Después de 5 min llegamos a un punto en que la única entrada era por una zona cubierta de muchos árboles y lianas, mi amigo no quería entrar, por que en sí daba miedo pero dije, ya estoy acá, tanto eh caminado para nada? así que decidí continuar y le dije que me esperara. Era tan emocionante, el camino ahora bajaba pero ya no era un camino despejado, al contrario, así que como en películas, agarré un palo y en cada cierto recorrido doblaba algunas hojas para guiarme por donde había venido. Casi 20 minutos me tomó hasta que por fin, ya en la parte baja, logré ver un letrero que decía cueva de la viuda negra y la jungla, obviamente no iría a la cueva, pero si, por fin pude llegar a la catarata, era hermosa, mucho mejor que la primera, y lo mejor que era solo para mi, me di un duchazo en sus aguas cristalinas y volví con la misma. Regresé con mi pata en el punto donde nos habíamos encontrado, ya eran casi las 5 pm y empezamos a trotar para llegar mas rápido al pueblo que estaba abajo (Toledo).

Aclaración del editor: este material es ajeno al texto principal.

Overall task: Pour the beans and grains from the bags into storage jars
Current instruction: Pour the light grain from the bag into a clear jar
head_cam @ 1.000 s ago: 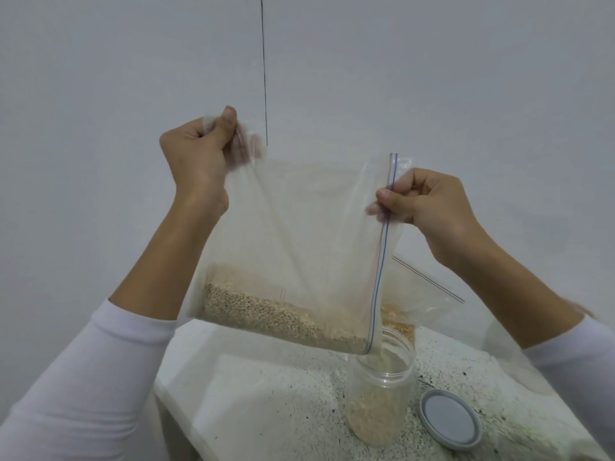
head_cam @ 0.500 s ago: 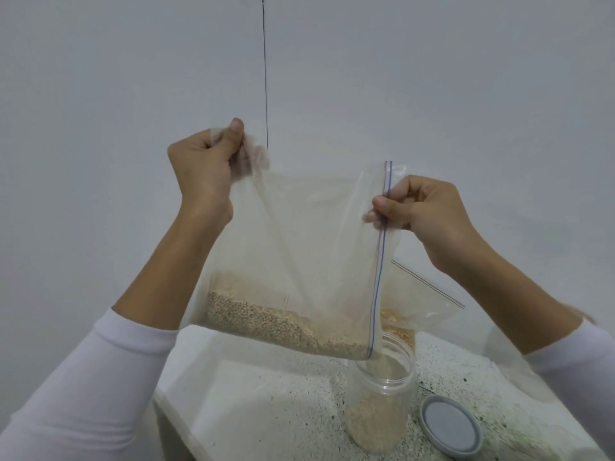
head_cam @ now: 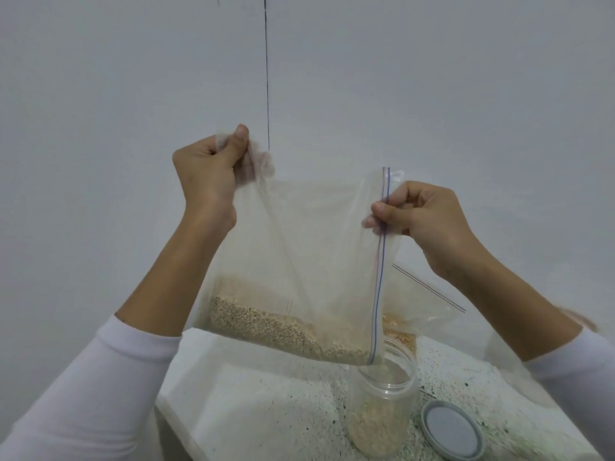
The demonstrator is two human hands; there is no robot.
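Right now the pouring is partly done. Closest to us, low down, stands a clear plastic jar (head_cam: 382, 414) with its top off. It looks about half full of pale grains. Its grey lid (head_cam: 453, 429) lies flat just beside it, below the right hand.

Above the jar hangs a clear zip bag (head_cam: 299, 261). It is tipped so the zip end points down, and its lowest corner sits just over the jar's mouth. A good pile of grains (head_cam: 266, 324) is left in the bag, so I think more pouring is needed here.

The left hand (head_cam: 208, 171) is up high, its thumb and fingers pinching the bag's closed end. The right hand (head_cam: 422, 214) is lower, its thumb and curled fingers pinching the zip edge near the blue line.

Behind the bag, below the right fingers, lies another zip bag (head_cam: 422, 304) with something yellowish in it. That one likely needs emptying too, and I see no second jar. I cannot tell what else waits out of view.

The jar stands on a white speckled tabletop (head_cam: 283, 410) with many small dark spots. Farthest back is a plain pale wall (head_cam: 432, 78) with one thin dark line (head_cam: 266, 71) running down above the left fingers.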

Ya eran casi las 6 30 pm y aun no llegabamos, ya podíamos contemplarlo a 2 km y menos mal pasó una moto. No dudamos en hacerles señas y nos dió una jalada hasta la carretera que va a Satipo. Nos cobró 3 soles por los 2. Al menos ya estábamos en la carretera, y solo era cuestión de esperar alguna combi o una moto para ir a Satipo. Ya estaba casi anocheciendo, y tomamos una moto. Justo empezó un fuerte aguacero, era increible la experiencia, toda la adrenalina y la forma como se daban las cosas. La moto solo nos djeó en Bellavista, y para “suerte”, hubo un apagón en la zona. Aún así tomamos otra moto hasta Satipo. Las motos cobran 1.5 a 2 soles cuando es un pueblo de afuera. Al fin habíamos llegado, nos tocaba volver al hotel para así descansar, fue un buen día, lleno de aventuras y adrenalinas, y fiel al estilo mochilero. Llegamos preguntando a un lugar, las escalas, todas esas cosas fueron emocionantes pero bien agotadoras también. Al final cenamos en una pollería al frente de la plaza, se llama Rambo Chicken, la verdad lo recomiendo si o si.